Across large parts of South Africa, Zimbabwe, Malawi, Zambia, Mozambique, Botswana and Madagascar, the rainfall season has so far been the driest in the last 35 years.

Liz and I share an enduring  love for Africa and its remarkable people; we worked in Zambia for three years in the early 70s and often visited neighbouring Malawi at holiday times. We were in the middle of a colonial, war zone with Southern Rhodesia, Moxambique, Zaire and Angola all sharing land borders with Zambia.

The late Dr Hastings Banda, the former Malawi Life President and Edinburgh Medical School graduate, has got a pretty bad press over the years and probably deservedly so as his regime was perhaps the most repressive in Southern Africa. That said, it was a newly liberated entity and some measures may have been considered necessary by Banda. He retained relations with Apartheid South Africa to the dismay of many but its markets and stores were well stocked. There was a moral dilemma and he chose to prioritise the welfare of his people. Nor would its citizens have endured  anything as appalling as the murder and torture of thousands of the Kikiyu clan in British ruled Kenya – a suppression  overseen and approved  by Colonial Secretary, Winston Churchill.
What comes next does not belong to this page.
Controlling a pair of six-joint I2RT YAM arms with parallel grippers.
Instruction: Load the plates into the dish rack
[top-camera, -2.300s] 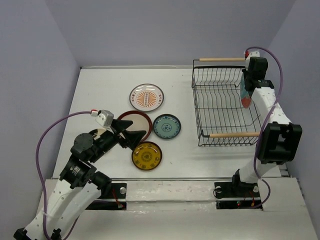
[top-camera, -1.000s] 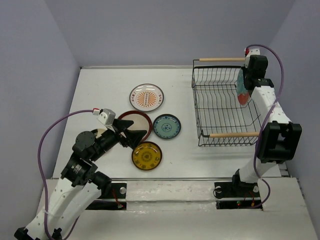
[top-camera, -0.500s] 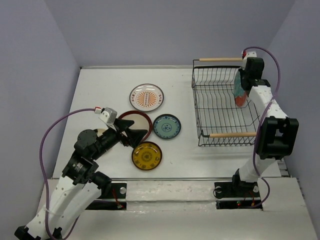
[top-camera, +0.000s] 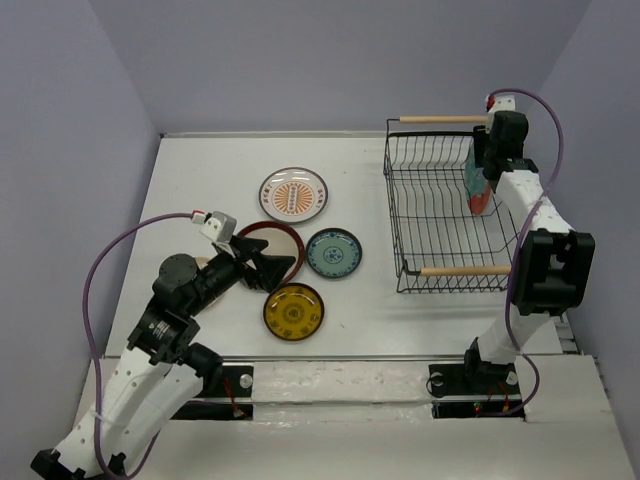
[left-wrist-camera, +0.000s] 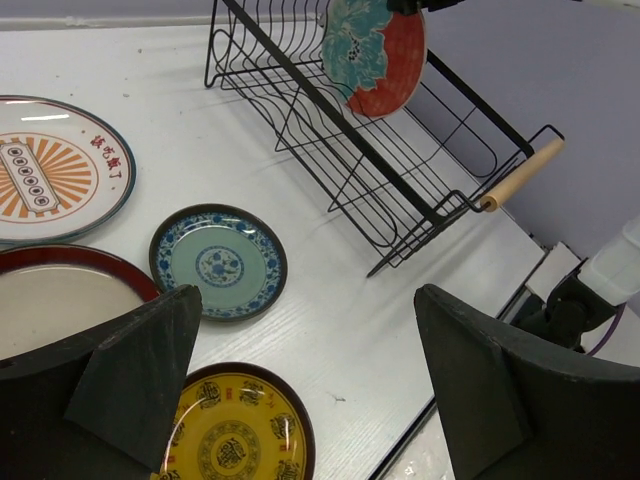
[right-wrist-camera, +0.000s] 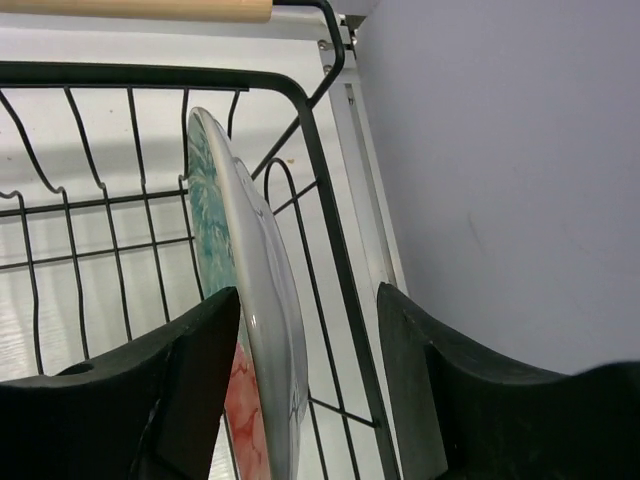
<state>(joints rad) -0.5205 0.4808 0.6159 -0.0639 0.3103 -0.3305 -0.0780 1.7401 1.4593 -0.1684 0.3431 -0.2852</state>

Today, millions of helpless men, women and children are facing a certain, slow and lingering death under the African sun. The tremendous wealth of Britain and other European countries derived directly from the colonising of the whole continent of Africa. Many of us already know our obligations to the people there and many will respond generously to the current aid campaigns of a variety of NGOs.

For the sake of humanity, give all that you can.